Élevée sous des regards si rigides, dans une atmosphère d'usages si froids
et si guindés, elle avait si peu joui de la fraîcheur et de la poésie de
son âge!
Collée au store de sa fenêtre, elle vit bientôt Bénédict descendre le
sentier. Bénédict n'était pas beau; mais sa taille était remarquablement
élégante. Son costume rustique, qu'il portait un peu théâtralement, sa
marche légère et assurée sur le bord du ravin, son grand chien blanc
tacheté qui bondissait devant lui, et surtout son chant, assez flatteur
et assez puissant pour suppléer chez lui à la beauté du visage, toute
cette apparition dans une scène champêtre qui, par les soins de l'art,
spoliateur de la nature, ressemblait assez à un décor d'opéra, c'était de
quoi émouvoir un jeune cerveau, et donner je ne sais quel accessoire de
coquetterie au prix de la missive.
Valentine fut bien tentée de s'enfoncer dans le parc, d'aller ouvrir une
petite porte qui donnait sur le sentier, de tendre une main avide vers la
lettre qu'elle croyait déjà voir dans celle de Bénédict. Tout cela était
assez imprudent. Une pensée plus louable que celle du danger la retint: ce
fut la crainte de désobéir deux fois en allant au-devant d'une aventure
qu'elle ne pouvait pas repousser.
Elle résolut donc d'attendre un nouvel avertissement pour descendre, et
bientôt une grande rumeur de chiens animés les uns contre les autres fit
glapir tous les échos du préau. C'était Bénédict qui avait mis le sien aux
prises avec ceux de la maison, afin d'annoncer son arrivée de la manière
la plus bruyante possible.
Valentine descendit aussitôt; son instinct lui fit deviner que Bénédict se
présenterait de préférence à la marquise, comme étant la plus abordable.

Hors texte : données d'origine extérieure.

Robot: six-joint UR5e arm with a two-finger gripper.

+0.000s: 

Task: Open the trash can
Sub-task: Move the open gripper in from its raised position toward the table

Elle rejoignit donc sa grand'mère, qui avait coutume de faire la sieste
sur le canapé du salon, et, après l'avoir doucement éveillée, elle prit un
prétexte pour s'asseoir à ses côtés.
Au bout de quelques minutes, un domestique vint annoncer que le neveu de
M. Lhéry demandait à présenter son respect et son gibier à la
marquise.
--Je me passerais bien de son respect, répondit la vieille folle, mais que
son gibier soit le bienvenu. Faites entrer.
DEUXIÈME PARTIE.
X.
En voyant paraître ce jeune homme dont elle se savait complice et qu'elle
allait encourager, sous les yeux de sa grand'mère, à lui remettre un
secret message, Valentine eut un remords. Elle sentit qu'elle rougissait,
et le pourpre de ses joues alla se refléter sur celles de Bénédict.
--Ah! c'est toi, mon garçon! dit la marquise qui étalait sur le sofa sa
jambe courte et replète avec des grâces du temps de Louis XV. Sois le
bienvenu. Comment va-t-on à la ferme? Et cette bonne mère Lhéry? et cette
jolie petite cousine? et tout le monde?
Puis, sans se soucier de la réponse, elle enfonça la main dans la
carnassière que Bénédict détachait de son épaule.
--Ah! vraiment, c'est fort beau, ce gibier-là! Est-ce toi qui l'as tué? On
dit que tu laisses un peu braconner le Trigaud sur nos terres? Mais voilà
de quoi te faire absoudre...
--Ceci, dit Bénédict en tirant de son sein une petite mésange vivante, je
l'ai prise au filet par hasard. Comme elle est d'une espèce rare, j'ai
pensé que mademoiselle, qui s'occupe d'histoire naturelle, la joindrait à
sa collection.
Et, tout en remettant le petit oiseau à Valentine, il affecta d'avoir
beaucoup de peine à le glisser dans ses doigts sans le laisser échapper.
Il profita de ce moment pour lui remettre la lettre. Valentine s'approcha
d'une fenêtre, comme pour examiner l'oiseau de près, et cacha le papier
dans sa poche.
--Mais tu dois avoir bien chaud, mon cher? dit la marquise. Va donc te
désaltérer à l'office.
Valentine vit le sourire de dédain qui effleurait les lèvres de Bénédict.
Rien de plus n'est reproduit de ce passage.